An appellate court's decision disqualifying the state's legal team in its feud with 3M Co. over alleged damages from PFCs in the east-metro area will be reviewed by the Minnesota Supreme Court.
The state's high court granted the request from the state attorney general's office and the Washington, D.C.-based Covington & Burling law firm.
In its July 1 decision, the Court of Appeals upheld the disqualification of Covington & Burling for violating professional rules of conduct in failing to properly notify 3M that it was representing the state in a lawsuit over perfluorochemicals — PFCs — that were legally dumped in Washington County over several decades.
Covington & Burling previously had represented 3M on PFC-related matters before taking the state's case in 2010 on the opposing legal side, creating a conflict of interest, the appellate court had ruled.
In a separate case, 3M also is seeking unspecified monetary damages from Covington in Ramsey County District Court for switching sides, which in legal terms is breach of fiduciary duty and breach of contract.

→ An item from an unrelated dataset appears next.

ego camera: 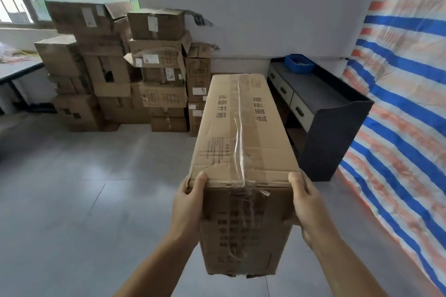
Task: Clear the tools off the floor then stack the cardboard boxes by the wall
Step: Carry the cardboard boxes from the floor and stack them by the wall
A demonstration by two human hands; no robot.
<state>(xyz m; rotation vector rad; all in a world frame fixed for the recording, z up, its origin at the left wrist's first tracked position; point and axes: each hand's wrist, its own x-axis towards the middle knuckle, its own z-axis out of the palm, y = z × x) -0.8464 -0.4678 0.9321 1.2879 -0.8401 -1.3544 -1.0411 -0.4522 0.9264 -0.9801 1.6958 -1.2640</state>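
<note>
Both bare arms reach forward. The left hand and right hand curl against opposite sides of the long brown cardboard box, thumbs on top, fingers hidden underneath.

the scene is being viewed from one head-worn wide-angle camera, angled forward and down, close over a held box, facing the far wall.
</note>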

In a ruling on that case this week, Judge Margaret Marrinan ordered that — given 3M's extraordinary damage claims against one of the nation's premier law firms — Covington must turn over all electronic and paper documents involving its relationship with the company going back more than two decades. A special master has been named to oversee the turning over of that information.
The ruling is significant because Covington has claimed in arguing against its disqualification that information it holds about PFCs gathered when 3M was its client is not "substantially related" to the issues in the case it represents on behalf of the state.
In the Ramsey County case, Covington was seeking to restrict 3M's access to the law firm's legal intelligence about PFCs; the judge ruled, though, that 3M was entitled to all of that information. "Common sense and fair play support an order requiring that all this information … be returned to 3M," Marrinan wrote.